Catching Up With Former Boston Red Sox First-Round Pick Rick Asadoorian

Drafted in the first round by the Boston Red Sox in 1999, Worcester, Massachusetts high school outfielder Rick Asadoorian was ecstatic to go to his home team. A multi-tooled right-handed player, his future was bright as he entered his professional career. He was so young and his future lay before him like an unpainted canvas.

Although Asadoorian never made it the major leagues, he did play 12 seasons professionally. He was not only an accomplished outfielder, who in particular excelled in the field, he also became a successful relief pitcher over the latter half of his playing time after it was discovered his powerful outfield arm could dial up a fastball.

He has now moved on to his post-playing career but still remains close to the game he has enjoyed his entire life. Keep reading for Rick’s memories of his career and updates about what he is doing today.

Rick Asadoorian Interview

Who was your favorite player when you were growing up, and why?: I did not really have a favorite single player. I liked so many players all around the league but nothing compared to any player on the Red Sox. Every player in Boston was so special to me. I remember going to a game and seeing Andre Dawson throwing in between innings in the outfield and was amazed by how the ball came out of his hand. Just a few players I remember were Oil Can Boyd, Dwight Evans, Tim Naehring, Scott Cooper, Jack Clark.  I was always Jack Clark when playing wiffle ball home run derby in my back yard with friends. I loved his simple swing and how he destroyed balls.

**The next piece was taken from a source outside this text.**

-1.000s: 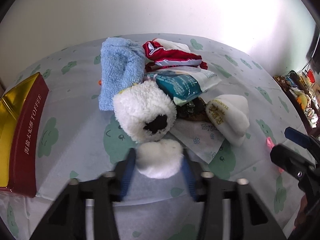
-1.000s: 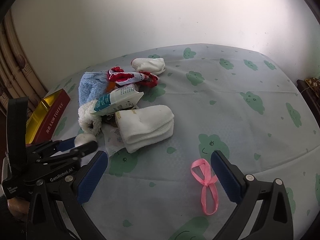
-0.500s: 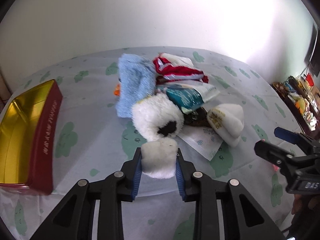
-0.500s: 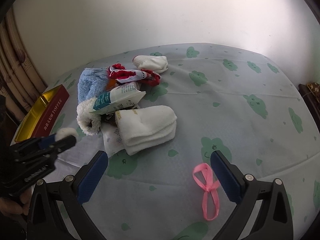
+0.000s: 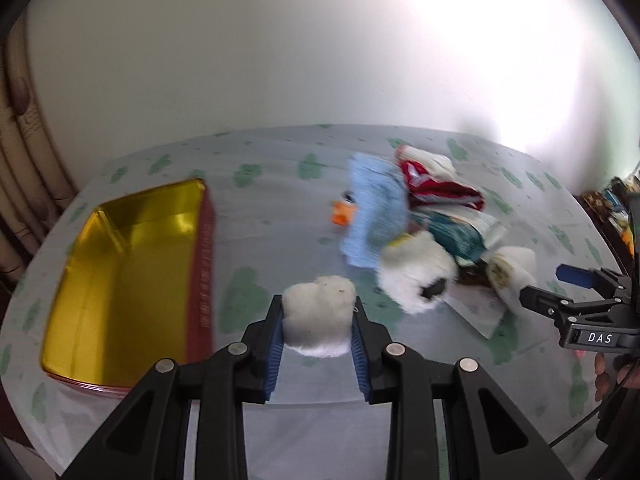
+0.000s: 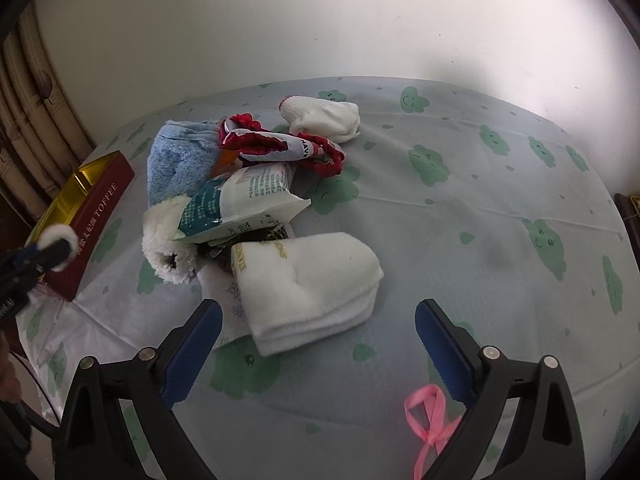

Can you describe your draft experience with the Boston Red Sox in 1999- How did you find out you had been selected?: I was on a class trip for our senior week at High Meadows in Connecticut. My cousin loaned me his pager so I would know exactly when I was selected. Cell phones were just starting to really come out so I had to rely on a pager. When the draft started, I think 1 pm, myself and all of my classmates were sitting together around the pool area with all the other schools in attendance. Somewhere around 1:30 the buzzer on the pager went off and it read “Red Sox #17 call home.” I looked over to a friend of mine and told him I was just drafted by the Sox and once they announced it over the loud speaker the whole place cheered. It was pretty damn cool.

What do you remember most about your professional debut?: My pro debut was nothing spectacular, Since I signed late I had to wait until Instructional League to play in games. I think I played right field and didn't do anything at the plate. I think I made a diving catch though. My second game I went 4-for-5 with 3 doubles. Let’s call that one my debut. Hahhaha

In your opinion, who was the most talented player you ever played with or against? What made them stand out so much?: Without a doubt the most talented player was Josh Hamilton. I remember going to national showcases and he and I were always two of the best outfielders. My best tools were probably my arm and defense. I had so much confidence in my throwing ability I felt as though there was none better. I felt that until I threw next to Josh Hamilton. He was a step above where I was and no matter what I did I could not throw better. He was a special talent.

What is your favorite moment from your baseball career?: My favorite moment was probably winning the State Championship in high school with all of my friends. We lost two years in a row and finally won our senior year. We had special group and we are all still very close friends.

How did you decide to add pitching to your repertoire so far into your pro career?: It happened randomly. There was an extra inning game where our team (Chattanooga Lookouts) was playing in West Tennessee. The Futures Game was going on the next day so our bullpen had to pick up our starting pitcher Homer Bailey, who was pitching in the Futures Game. The extra innings caused us to use almost everyone and our manager was asking if any position guys could throw. I said I would and went out there for two innings. Topped out at 95 and struck out five out of six. We ended up winning and I opened some eyes and some ideas from the club. I welcomed it and would do it all over again.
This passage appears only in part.